TASK> When you reach the line containing "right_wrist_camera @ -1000" in the entries below, begin reproducing lines exactly, and stop once the line containing "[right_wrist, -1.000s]" is done.

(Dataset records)
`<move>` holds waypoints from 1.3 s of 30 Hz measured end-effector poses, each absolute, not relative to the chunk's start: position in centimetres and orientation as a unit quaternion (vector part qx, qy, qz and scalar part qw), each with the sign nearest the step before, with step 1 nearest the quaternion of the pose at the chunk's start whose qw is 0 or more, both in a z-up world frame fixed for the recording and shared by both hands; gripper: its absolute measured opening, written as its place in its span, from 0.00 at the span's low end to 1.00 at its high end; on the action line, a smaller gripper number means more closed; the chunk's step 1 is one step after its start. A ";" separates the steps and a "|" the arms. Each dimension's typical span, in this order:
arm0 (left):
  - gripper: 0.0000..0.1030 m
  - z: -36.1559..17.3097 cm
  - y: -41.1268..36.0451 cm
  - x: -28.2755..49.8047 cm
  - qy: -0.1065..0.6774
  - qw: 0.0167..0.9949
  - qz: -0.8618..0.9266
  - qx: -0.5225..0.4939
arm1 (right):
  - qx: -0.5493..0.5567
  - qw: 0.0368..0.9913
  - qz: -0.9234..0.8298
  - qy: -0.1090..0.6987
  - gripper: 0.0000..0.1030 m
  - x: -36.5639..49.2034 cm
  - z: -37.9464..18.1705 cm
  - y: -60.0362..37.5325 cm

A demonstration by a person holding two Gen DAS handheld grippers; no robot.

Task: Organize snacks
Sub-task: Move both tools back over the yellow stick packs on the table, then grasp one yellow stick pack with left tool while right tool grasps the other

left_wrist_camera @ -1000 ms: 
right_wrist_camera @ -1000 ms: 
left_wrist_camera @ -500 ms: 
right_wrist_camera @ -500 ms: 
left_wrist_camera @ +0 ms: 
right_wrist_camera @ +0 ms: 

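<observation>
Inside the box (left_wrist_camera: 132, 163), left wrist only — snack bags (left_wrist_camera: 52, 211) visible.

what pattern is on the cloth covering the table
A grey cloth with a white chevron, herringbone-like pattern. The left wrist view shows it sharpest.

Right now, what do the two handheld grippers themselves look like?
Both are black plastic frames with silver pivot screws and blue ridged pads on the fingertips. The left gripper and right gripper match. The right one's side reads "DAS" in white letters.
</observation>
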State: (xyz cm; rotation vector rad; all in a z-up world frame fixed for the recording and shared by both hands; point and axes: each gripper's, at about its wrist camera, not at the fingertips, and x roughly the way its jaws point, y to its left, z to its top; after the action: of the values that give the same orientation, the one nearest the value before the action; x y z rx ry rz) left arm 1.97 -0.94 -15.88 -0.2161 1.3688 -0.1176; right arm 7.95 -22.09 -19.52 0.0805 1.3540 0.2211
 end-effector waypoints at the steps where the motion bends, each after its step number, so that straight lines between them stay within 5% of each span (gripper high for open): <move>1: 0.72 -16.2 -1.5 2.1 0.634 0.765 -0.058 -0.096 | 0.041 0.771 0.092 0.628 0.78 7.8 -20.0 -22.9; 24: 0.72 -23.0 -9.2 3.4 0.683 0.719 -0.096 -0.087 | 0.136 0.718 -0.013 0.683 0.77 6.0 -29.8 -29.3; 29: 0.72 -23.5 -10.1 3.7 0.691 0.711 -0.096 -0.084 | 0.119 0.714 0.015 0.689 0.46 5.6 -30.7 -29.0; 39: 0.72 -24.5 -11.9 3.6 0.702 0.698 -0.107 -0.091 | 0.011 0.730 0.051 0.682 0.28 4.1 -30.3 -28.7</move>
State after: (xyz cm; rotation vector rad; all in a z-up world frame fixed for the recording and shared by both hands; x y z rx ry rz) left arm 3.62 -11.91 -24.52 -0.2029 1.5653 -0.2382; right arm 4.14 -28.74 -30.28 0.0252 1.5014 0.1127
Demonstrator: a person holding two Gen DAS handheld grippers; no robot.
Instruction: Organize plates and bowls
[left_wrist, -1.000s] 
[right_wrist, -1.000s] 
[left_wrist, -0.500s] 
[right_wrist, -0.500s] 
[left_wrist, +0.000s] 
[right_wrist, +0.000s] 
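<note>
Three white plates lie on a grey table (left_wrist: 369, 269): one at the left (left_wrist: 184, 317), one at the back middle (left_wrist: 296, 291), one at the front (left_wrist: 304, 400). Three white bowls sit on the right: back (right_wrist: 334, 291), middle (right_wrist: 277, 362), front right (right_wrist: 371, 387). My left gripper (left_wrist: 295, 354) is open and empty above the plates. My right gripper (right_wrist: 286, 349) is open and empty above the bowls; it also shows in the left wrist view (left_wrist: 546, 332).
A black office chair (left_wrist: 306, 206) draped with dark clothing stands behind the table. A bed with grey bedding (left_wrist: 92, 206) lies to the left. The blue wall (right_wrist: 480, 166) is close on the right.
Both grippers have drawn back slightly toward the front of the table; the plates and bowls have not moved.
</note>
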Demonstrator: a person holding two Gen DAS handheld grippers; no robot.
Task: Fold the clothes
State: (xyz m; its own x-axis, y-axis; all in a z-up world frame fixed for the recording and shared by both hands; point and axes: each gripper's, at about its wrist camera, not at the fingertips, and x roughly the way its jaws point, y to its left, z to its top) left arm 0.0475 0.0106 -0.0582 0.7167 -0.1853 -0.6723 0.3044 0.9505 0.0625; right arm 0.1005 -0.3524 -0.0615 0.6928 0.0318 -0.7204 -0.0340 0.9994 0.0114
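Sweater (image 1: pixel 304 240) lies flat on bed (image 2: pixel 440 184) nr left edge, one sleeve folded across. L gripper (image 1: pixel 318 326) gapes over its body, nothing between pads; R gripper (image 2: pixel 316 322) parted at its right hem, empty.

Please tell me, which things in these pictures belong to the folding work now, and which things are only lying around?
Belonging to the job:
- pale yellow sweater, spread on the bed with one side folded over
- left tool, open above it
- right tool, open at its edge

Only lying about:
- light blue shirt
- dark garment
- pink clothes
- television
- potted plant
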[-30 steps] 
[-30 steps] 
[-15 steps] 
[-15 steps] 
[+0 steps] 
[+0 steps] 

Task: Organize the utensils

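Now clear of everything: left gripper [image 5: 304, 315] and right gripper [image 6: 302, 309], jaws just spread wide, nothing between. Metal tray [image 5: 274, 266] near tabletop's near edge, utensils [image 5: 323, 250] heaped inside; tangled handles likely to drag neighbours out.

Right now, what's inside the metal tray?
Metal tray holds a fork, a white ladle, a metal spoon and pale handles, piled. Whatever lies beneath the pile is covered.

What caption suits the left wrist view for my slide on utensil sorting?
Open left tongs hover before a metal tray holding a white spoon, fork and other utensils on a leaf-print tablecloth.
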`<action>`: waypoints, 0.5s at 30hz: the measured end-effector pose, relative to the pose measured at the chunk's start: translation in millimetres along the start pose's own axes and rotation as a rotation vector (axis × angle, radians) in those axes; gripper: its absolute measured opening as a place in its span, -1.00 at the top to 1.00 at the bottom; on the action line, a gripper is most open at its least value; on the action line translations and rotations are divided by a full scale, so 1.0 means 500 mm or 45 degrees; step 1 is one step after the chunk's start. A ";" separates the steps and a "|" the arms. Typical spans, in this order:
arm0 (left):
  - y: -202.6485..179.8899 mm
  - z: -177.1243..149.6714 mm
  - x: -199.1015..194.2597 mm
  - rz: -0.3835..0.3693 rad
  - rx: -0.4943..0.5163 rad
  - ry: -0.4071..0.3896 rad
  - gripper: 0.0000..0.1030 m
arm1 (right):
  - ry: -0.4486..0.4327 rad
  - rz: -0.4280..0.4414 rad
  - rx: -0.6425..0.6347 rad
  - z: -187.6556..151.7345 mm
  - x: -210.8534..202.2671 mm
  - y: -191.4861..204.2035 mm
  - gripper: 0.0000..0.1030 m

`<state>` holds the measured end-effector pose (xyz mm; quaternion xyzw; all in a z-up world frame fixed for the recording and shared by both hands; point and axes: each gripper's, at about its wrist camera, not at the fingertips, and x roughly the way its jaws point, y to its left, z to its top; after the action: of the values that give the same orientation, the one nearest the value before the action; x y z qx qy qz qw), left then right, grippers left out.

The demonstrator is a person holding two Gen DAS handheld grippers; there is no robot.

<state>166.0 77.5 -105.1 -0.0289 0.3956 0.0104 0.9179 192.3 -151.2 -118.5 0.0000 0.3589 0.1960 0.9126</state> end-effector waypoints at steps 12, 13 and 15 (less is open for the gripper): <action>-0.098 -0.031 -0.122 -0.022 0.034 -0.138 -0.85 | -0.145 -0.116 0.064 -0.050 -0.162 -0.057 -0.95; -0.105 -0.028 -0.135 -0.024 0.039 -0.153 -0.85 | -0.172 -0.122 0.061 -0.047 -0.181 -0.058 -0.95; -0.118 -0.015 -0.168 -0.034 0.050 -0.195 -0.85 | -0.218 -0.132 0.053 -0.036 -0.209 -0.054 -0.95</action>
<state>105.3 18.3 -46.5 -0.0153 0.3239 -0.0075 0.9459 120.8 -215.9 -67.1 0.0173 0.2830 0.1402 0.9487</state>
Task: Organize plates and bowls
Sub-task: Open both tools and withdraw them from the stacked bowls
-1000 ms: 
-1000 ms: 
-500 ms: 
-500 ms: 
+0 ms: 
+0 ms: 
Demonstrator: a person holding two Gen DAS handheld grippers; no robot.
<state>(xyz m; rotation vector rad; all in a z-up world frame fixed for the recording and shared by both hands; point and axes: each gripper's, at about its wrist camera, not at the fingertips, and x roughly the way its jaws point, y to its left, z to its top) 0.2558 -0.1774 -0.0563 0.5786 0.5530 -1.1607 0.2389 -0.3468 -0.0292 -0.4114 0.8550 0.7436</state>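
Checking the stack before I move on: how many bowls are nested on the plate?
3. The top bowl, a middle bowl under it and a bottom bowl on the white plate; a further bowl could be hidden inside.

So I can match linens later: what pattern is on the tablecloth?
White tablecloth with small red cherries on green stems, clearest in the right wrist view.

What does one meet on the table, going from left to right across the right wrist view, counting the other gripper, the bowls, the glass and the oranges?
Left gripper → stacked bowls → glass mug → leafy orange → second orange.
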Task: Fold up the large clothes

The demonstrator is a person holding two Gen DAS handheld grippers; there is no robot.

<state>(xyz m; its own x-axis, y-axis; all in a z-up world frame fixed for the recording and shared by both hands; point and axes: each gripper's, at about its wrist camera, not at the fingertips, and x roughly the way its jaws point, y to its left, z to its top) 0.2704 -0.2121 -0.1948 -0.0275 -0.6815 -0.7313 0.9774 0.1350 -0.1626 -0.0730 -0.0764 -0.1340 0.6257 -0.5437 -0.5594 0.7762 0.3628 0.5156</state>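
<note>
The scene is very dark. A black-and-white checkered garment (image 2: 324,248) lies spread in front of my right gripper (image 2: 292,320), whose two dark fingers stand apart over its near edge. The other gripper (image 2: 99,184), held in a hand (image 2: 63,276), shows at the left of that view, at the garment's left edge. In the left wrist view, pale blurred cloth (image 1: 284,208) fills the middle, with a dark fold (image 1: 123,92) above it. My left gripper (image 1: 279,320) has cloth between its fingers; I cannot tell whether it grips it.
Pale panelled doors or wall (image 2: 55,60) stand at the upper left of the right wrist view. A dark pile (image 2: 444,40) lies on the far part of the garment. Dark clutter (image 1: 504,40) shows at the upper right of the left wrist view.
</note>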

TASK ANSWER>
right_wrist_camera @ -1000 ms: 
left_wrist_camera @ -500 ms: 
right_wrist_camera @ -500 ms: 
left_wrist_camera @ +0 ms: 
right_wrist_camera @ +0 ms: 

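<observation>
Inside the box (left_wrist_camera: 132, 163), left wrist only — snack bags (left_wrist_camera: 52, 211) visible.

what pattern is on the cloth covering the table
A grey cloth with a white chevron, herringbone-like pattern. The left wrist view shows it sharpest.

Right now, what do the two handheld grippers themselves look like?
Both are black plastic frames with silver pivot screws and blue ridged pads on the fingertips. The left gripper and right gripper match. The right one's side reads "DAS" in white letters.
</observation>
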State: (xyz cm; rotation vector rad; all in a z-up world frame fixed for the recording and shared by both hands; point and axes: each gripper's, at about its wrist camera, not at the fingertips, and x roughly the way its jaws point, y to its left, z to its top; after the action: of the values that give the same orientation, the one nearest the value before the action; x y z rx ry rz) left arm 1.97 -0.94 -15.88 -0.2161 1.3688 -0.1176; right arm 7.95 -22.09 -19.52 0.0805 1.3540 0.2211
 end-effector waypoints at the steps where the motion bends, each after its step number, so that straight lines between them stay within 5% of each span (gripper high for open): <move>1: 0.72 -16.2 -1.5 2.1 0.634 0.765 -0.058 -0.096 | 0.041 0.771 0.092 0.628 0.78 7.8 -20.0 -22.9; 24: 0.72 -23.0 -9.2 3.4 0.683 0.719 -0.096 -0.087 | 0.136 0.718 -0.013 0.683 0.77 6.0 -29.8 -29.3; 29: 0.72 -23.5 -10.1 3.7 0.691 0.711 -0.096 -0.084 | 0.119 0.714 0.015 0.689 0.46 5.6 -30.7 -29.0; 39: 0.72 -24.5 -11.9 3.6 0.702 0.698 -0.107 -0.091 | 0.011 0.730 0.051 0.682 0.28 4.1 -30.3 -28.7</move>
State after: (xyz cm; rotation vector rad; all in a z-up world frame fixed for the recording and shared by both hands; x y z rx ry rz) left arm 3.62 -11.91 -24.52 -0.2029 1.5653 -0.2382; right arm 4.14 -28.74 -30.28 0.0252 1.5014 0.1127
Demonstrator: a person holding two Gen DAS handheld grippers; no robot.
Instruction: Organize plates and bowls
[left_wrist, -1.000s] 
[right_wrist, -1.000s] 

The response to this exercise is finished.